About this task: Span requested from the data below: the line with "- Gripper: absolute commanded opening" through the line with "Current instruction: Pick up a", both included. Give only these lines again, exactly, and leave every picture out.

Extracted material:
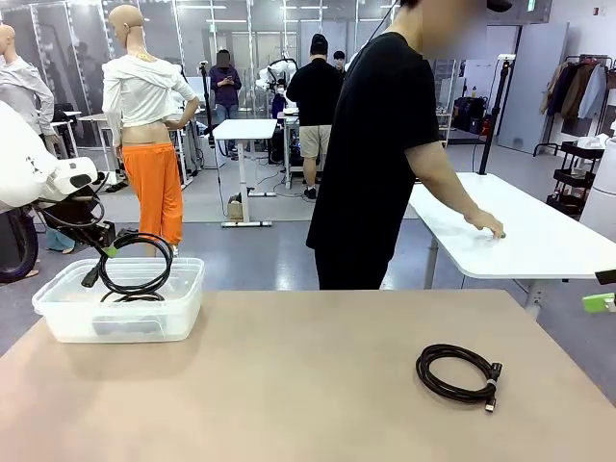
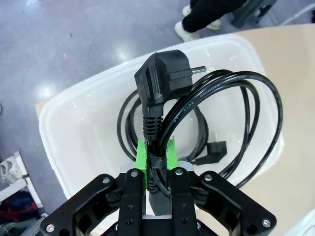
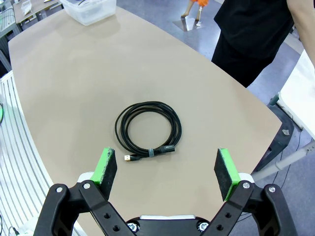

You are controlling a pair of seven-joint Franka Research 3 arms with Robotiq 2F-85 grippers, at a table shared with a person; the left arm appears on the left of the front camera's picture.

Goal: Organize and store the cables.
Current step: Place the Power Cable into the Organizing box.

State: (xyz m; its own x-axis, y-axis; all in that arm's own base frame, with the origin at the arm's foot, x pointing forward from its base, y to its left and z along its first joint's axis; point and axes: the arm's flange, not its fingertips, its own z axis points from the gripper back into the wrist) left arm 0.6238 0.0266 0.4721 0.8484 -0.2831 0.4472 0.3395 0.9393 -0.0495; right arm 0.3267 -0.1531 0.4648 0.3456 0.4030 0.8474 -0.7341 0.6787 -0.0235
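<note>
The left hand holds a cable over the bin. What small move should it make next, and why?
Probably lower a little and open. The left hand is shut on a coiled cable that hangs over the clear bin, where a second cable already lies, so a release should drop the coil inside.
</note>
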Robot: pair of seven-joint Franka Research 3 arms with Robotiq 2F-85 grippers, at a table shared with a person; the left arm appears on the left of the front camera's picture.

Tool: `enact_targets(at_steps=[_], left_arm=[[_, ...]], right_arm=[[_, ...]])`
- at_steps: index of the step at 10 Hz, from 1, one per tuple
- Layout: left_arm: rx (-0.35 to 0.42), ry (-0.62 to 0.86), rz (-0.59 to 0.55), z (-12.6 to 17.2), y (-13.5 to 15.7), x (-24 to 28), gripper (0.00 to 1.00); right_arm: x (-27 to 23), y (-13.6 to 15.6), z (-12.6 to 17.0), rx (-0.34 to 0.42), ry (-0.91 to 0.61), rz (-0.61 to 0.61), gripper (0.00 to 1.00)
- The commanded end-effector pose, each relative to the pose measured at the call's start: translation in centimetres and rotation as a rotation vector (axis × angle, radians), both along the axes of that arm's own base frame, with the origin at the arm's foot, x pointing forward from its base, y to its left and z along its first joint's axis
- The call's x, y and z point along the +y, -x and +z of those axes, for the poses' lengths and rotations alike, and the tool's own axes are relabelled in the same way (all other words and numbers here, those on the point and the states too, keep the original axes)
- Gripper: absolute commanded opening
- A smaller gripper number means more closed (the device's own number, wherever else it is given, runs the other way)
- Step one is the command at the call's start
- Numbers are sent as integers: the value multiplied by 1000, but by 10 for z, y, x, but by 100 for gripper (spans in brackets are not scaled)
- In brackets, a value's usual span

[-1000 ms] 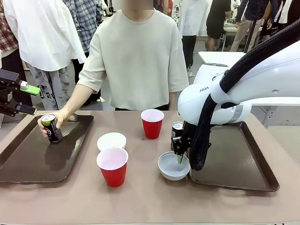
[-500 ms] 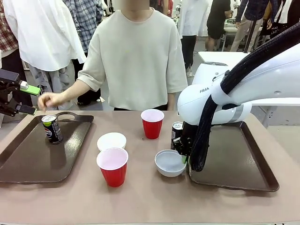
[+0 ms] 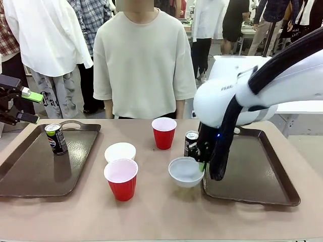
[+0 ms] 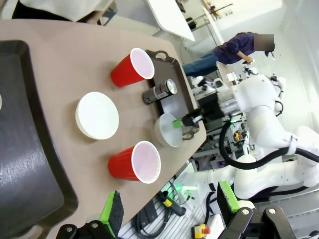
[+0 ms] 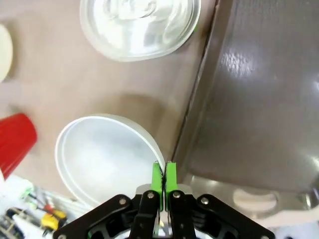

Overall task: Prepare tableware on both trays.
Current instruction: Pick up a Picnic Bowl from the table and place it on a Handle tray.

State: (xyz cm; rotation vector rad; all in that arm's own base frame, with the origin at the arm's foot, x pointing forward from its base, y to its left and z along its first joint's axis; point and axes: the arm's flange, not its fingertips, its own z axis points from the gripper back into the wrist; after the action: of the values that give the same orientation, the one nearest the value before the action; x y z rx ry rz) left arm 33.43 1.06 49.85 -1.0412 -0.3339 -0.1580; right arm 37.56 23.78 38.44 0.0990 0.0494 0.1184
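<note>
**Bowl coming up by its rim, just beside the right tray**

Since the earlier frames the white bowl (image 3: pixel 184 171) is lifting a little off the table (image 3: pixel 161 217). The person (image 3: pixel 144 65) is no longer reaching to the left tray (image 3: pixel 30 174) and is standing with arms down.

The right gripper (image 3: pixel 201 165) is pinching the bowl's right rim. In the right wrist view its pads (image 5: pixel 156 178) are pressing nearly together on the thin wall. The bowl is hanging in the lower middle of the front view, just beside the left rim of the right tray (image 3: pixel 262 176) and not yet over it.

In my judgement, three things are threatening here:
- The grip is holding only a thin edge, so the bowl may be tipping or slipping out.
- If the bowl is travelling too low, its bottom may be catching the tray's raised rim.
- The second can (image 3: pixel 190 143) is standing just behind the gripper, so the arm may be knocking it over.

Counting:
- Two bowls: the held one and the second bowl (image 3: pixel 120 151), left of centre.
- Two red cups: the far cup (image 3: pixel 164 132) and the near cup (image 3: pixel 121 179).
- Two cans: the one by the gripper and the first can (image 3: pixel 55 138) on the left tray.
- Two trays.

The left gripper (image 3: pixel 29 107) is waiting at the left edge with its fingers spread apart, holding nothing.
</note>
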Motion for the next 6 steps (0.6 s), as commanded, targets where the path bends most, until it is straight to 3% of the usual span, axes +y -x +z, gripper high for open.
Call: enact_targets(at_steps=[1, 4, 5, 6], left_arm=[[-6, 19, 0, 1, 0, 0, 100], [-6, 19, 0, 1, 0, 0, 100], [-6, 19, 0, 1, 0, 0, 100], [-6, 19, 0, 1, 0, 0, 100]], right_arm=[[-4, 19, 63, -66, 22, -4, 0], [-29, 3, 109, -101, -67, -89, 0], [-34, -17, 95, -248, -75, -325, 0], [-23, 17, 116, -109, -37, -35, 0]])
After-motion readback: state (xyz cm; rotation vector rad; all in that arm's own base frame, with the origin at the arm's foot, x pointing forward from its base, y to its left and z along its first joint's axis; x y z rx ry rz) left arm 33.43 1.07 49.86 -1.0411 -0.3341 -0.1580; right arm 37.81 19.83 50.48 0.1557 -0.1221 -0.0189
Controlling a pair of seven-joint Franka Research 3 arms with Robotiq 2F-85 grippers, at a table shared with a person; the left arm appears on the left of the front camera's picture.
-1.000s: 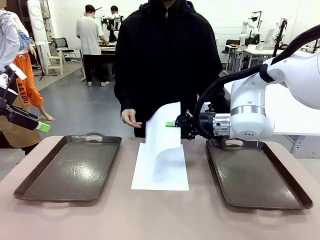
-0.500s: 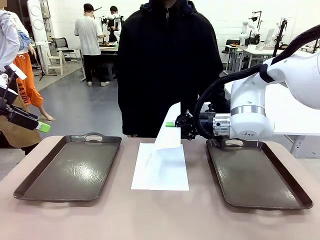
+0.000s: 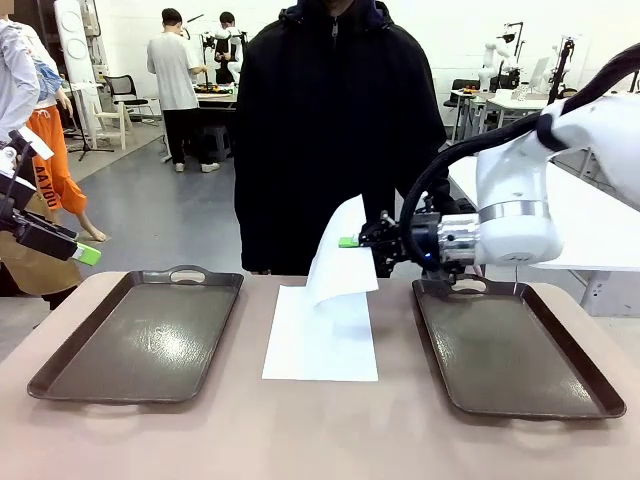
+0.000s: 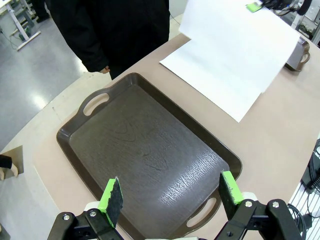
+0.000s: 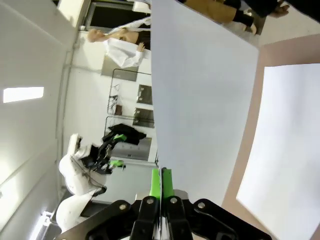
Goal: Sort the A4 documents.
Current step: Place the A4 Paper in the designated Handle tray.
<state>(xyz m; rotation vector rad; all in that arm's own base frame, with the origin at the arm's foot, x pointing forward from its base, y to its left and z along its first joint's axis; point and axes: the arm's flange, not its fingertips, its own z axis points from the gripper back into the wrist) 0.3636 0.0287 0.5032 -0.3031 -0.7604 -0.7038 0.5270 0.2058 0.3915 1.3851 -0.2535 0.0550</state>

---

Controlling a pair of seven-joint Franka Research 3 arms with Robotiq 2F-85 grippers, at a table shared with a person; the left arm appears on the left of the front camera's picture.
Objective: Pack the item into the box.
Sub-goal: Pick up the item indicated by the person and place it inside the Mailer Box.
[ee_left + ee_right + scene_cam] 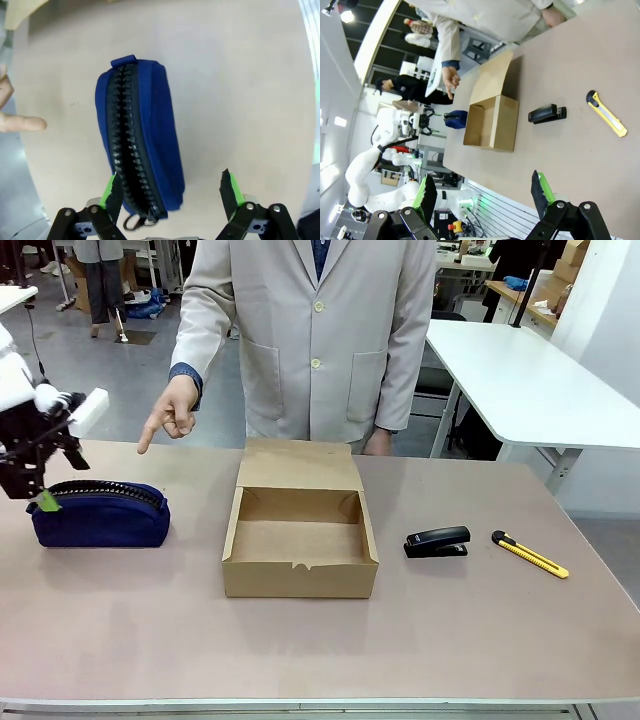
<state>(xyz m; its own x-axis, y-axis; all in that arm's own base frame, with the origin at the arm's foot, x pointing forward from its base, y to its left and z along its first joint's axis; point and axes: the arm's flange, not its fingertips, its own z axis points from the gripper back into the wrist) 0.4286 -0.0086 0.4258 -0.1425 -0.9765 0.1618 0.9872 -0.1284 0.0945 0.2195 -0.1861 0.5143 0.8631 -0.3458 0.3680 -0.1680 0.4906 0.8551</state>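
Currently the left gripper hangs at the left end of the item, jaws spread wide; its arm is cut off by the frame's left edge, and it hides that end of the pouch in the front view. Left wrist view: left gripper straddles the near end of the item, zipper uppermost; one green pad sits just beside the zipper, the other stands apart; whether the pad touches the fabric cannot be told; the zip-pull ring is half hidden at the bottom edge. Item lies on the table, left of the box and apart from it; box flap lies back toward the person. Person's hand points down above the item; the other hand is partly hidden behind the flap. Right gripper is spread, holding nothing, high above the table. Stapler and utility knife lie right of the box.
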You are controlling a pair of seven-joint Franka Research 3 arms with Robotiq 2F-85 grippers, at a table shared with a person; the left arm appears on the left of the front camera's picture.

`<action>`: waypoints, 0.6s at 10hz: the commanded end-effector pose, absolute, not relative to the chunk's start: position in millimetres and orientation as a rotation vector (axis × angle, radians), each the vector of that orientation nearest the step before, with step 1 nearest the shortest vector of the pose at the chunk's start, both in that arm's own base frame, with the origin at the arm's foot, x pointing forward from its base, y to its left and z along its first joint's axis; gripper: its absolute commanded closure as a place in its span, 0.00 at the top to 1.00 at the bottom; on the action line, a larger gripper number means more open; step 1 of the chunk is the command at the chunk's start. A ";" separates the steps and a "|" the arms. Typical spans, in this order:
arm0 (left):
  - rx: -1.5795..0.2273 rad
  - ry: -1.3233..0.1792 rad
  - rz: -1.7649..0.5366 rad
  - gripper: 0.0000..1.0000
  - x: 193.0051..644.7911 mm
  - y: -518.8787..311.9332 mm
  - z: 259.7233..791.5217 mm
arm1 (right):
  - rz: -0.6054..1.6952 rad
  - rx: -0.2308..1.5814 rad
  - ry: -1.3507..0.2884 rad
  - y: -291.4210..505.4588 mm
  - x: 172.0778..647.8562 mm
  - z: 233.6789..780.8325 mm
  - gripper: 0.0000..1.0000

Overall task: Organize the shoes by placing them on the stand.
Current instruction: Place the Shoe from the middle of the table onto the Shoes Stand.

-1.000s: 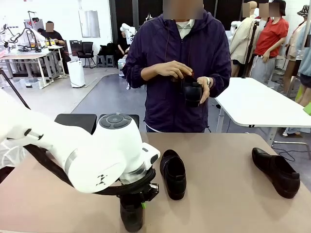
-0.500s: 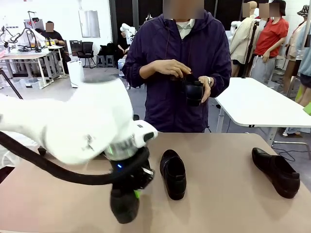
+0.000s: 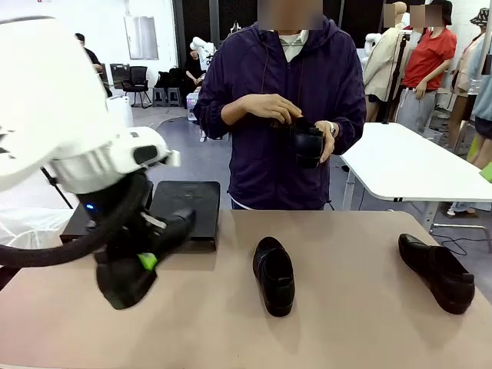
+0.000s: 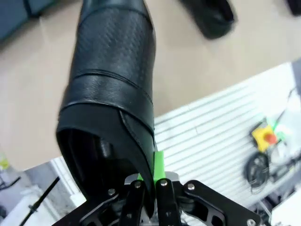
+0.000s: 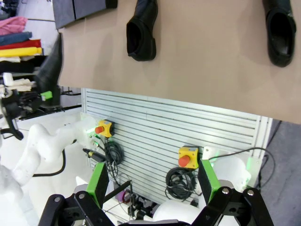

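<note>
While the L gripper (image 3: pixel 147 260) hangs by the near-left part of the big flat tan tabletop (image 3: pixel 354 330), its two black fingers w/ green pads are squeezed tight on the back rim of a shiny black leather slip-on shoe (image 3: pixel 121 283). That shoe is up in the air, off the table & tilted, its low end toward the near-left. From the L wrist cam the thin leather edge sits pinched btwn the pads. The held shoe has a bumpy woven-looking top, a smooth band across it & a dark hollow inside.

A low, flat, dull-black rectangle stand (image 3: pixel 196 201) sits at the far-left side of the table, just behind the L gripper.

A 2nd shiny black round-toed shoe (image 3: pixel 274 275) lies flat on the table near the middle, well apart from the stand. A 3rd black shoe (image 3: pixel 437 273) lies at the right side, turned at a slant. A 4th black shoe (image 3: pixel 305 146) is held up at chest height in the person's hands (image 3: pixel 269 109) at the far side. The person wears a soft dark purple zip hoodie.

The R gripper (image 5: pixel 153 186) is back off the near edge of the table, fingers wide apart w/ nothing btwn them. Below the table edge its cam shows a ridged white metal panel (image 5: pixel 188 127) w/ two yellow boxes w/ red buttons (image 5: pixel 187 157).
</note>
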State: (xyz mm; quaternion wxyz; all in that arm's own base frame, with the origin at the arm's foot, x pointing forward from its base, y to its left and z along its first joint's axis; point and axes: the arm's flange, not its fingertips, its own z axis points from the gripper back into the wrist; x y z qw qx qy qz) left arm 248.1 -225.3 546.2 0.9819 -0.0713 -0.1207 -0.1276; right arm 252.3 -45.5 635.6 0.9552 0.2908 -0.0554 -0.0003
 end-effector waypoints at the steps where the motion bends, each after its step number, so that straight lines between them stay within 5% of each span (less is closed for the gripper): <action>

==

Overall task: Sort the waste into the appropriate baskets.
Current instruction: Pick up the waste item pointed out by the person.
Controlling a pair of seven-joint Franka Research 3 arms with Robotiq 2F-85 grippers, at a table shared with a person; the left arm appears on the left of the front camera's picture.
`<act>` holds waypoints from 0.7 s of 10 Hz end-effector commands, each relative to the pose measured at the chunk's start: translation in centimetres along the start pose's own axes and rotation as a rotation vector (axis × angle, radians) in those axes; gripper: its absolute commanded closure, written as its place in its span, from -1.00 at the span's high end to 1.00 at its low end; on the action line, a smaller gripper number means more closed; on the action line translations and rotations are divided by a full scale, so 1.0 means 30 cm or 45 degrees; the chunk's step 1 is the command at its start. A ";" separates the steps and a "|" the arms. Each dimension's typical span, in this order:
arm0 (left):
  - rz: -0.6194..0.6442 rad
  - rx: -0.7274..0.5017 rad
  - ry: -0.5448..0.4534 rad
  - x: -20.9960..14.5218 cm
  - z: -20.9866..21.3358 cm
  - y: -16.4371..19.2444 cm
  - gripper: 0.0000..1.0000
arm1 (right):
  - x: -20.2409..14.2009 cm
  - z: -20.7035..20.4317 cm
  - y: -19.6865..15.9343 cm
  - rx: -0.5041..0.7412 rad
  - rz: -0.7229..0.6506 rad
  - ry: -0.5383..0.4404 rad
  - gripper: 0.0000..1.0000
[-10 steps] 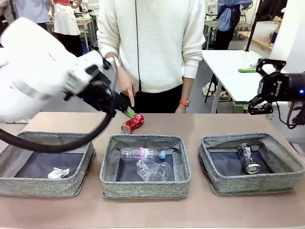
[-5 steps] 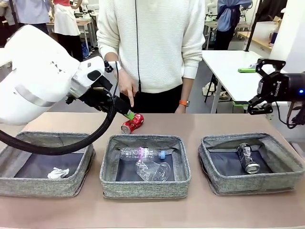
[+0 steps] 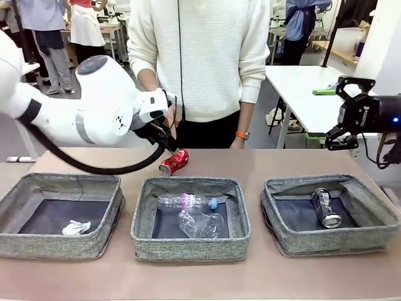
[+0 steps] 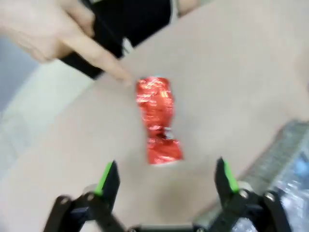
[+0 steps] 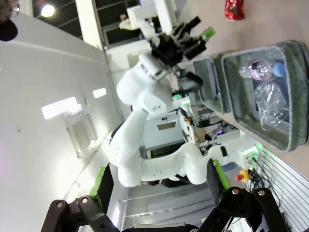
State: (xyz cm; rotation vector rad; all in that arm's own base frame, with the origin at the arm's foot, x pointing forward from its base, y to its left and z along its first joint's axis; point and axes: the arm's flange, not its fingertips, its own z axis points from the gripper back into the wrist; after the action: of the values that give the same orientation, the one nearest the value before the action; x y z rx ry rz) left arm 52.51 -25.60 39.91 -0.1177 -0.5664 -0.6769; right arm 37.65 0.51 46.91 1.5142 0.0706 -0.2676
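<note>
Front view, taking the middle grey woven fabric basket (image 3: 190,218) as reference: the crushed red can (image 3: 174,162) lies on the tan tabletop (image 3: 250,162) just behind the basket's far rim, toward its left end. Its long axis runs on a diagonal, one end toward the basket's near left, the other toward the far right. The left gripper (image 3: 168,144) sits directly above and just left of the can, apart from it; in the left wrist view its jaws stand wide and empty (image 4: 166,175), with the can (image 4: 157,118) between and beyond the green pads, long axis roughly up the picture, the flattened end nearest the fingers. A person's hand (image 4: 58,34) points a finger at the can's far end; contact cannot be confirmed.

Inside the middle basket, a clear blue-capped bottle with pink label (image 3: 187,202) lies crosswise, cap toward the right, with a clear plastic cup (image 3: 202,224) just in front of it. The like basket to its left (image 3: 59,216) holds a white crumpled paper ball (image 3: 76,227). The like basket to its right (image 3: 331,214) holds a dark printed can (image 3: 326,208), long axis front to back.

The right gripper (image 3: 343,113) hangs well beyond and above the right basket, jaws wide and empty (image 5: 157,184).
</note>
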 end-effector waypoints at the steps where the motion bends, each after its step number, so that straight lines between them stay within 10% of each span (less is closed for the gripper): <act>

Solution to this exercise:
- Gripper: absolute commanded opening
- A smaller gripper number means more closed (the device's own number, wherever else it is given, runs the other way)
- Step one is the command at the call's start
- Numbers are sent as integers: the value multiplied by 1000, but by 10 for z, y, x, but by 100 for gripper (spans in brackets are not scaled)
- In brackets, a value's usual span

[-1000 ms] 
[-500 ms] 
[+0 ms] 
[+0 ms] 
[+0 ms] 

Overall task: Prepare tableware on both trays.
Current instruction: Pick up a Picnic Bowl from the table and place it on a Handle tray.

No further answer is expected.